■ **What is expected**
Would you give the listing back word for word once its pictures are removed?
########################################
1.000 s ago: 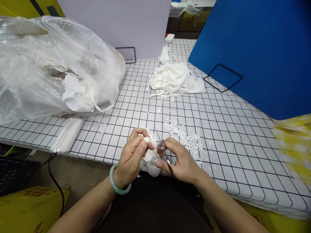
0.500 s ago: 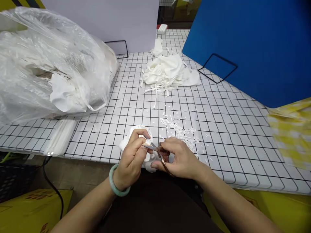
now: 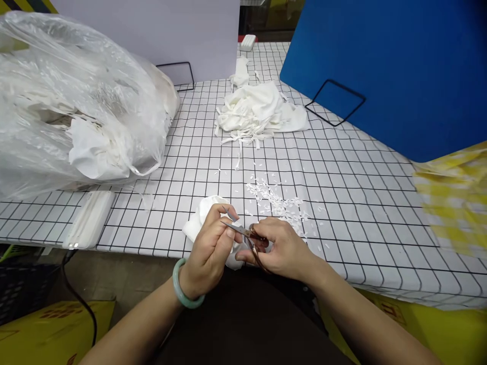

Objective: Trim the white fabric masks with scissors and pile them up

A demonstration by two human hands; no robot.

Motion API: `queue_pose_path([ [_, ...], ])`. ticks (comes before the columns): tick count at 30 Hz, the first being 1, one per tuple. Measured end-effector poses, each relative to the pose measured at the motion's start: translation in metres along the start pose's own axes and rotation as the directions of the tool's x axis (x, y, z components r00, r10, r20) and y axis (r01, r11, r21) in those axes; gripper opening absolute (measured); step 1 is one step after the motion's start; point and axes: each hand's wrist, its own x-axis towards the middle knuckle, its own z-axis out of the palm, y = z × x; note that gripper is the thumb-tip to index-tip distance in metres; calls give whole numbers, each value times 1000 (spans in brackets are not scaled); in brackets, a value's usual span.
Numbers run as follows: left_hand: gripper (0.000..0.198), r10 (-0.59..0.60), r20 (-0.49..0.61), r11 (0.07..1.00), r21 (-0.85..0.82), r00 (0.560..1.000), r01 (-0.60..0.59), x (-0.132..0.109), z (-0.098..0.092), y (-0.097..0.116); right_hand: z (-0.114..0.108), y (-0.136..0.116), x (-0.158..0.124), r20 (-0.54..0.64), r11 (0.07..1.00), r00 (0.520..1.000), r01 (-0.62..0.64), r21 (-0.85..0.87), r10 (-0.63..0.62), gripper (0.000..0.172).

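Note:
At the near edge of the grid-patterned table [image 3: 342, 203], my left hand [image 3: 209, 251] pinches a small white fabric piece [image 3: 200, 220], thumb and fingers closed on it. A green bangle sits on that wrist. My right hand [image 3: 283, 248] grips small scissors [image 3: 247, 235] with brownish handles. Their open blades point left at the fabric between my left fingers. Tiny white clippings [image 3: 277, 203] lie scattered just beyond my right hand.
A big clear plastic bag [image 3: 76, 101] stuffed with white fabric fills the left side. A heap of white fabric pieces [image 3: 258, 111] lies at the back. A blue board [image 3: 391, 66] leans at right, a white board behind. A white case [image 3: 89, 220] rests near the left edge.
The scissors swung from upright to pointing left at the fabric, blades now open at my left fingertips. My head view shifted slightly right and down.

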Motion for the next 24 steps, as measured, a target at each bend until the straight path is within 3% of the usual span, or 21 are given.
queue_pose_path([
  [4,31,-9,77,1000,22,997,7,9,8,-2,-3,9,-14,-48,996,996,-83,-37,81,57],
  [8,28,-28,186,999,19,982,25,21,23,-8,-3,21,-34,-82,971,968,-236,36,238,59],
  [14,30,-25,276,998,56,961,10,33,44,-14,3,37,-55,-52,844,860,-486,226,508,58],
  [18,29,-17,240,981,194,971,-31,28,19,-12,-10,39,-59,-118,798,801,-546,255,587,46],
  [20,23,-1,103,921,387,995,-39,18,-6,-15,-15,35,-55,-154,835,827,-508,210,541,44],
  [22,15,-5,-71,816,577,997,45,2,-30,-22,-10,28,-45,-120,870,867,-462,175,484,50],
  [24,37,-80,-134,758,636,988,148,-18,-45,-31,9,18,-33,-59,898,904,-410,161,424,49],
])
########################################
■ **Response area**
1.000 s ago: 
0.500 s ago: 
now: 

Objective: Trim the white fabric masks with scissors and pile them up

A demonstration by two human hands; no robot.

Motion API: `queue_pose_path([ [_, ...], ])`. ticks (comes before the columns): tick count at 30 Hz, the first being 1, one per tuple. Measured end-effector poses, each relative to the pose measured at the motion's start: translation in metres along the start pose's own axes and rotation as the directions of the tool's x axis (x, y, z components r00, r10, r20) and y axis (r01, r11, r21) in those axes; gripper opening absolute (measured); step 1 is one step after the motion's start; point and axes: each hand's wrist, its own x-axis towards the middle knuckle, its own z-axis out of the palm, y = z × x; note that gripper is the thumb-tip to index-tip distance in metres; calls give whole numbers, each value times 1000 (spans in brackets are not scaled); in brackets, a value's usual span.
Numbers run as follows: left_hand: gripper (0.000..0.198), r10 (-0.59..0.60), r20 (-0.49..0.61), r11 (0.07..1.00), r21 (-0.85..0.82), r00 (0.560..1.000), r01 (-0.60..0.59), x (-0.132..0.109), z (-0.098..0.092), y (-0.097..0.116); right_hand: z (-0.114..0.108), y (-0.136..0.116), x (-0.158..0.124), r20 (-0.54..0.64), r11 (0.07..1.00), r00 (0.520..1.000), r01 (-0.62..0.64), r21 (-0.85..0.87), r10 (-0.63..0.62), gripper (0.000..0.172).

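Note:
At the near edge of the grid-patterned table [image 3: 342, 203], my left hand [image 3: 209, 251] pinches a small white fabric piece [image 3: 200, 220], thumb and fingers closed on it. A green bangle sits on that wrist. My right hand [image 3: 283, 248] grips small scissors [image 3: 247, 235] with brownish handles. Their open blades point left at the fabric between my left fingers. Tiny white clippings [image 3: 277, 203] lie scattered just beyond my right hand.
A big clear plastic bag [image 3: 76, 101] stuffed with white fabric fills the left side. A heap of white fabric pieces [image 3: 258, 111] lies at the back. A blue board [image 3: 391, 66] leans at right, a white board behind. A white case [image 3: 89, 220] rests near the left edge.
The scissors swung from upright to pointing left at the fabric, blades now open at my left fingertips. My head view shifted slightly right and down.
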
Motion for the next 24 steps, as measured, a target at each bend until the straight path is within 3% of the usual span, or 21 are given.
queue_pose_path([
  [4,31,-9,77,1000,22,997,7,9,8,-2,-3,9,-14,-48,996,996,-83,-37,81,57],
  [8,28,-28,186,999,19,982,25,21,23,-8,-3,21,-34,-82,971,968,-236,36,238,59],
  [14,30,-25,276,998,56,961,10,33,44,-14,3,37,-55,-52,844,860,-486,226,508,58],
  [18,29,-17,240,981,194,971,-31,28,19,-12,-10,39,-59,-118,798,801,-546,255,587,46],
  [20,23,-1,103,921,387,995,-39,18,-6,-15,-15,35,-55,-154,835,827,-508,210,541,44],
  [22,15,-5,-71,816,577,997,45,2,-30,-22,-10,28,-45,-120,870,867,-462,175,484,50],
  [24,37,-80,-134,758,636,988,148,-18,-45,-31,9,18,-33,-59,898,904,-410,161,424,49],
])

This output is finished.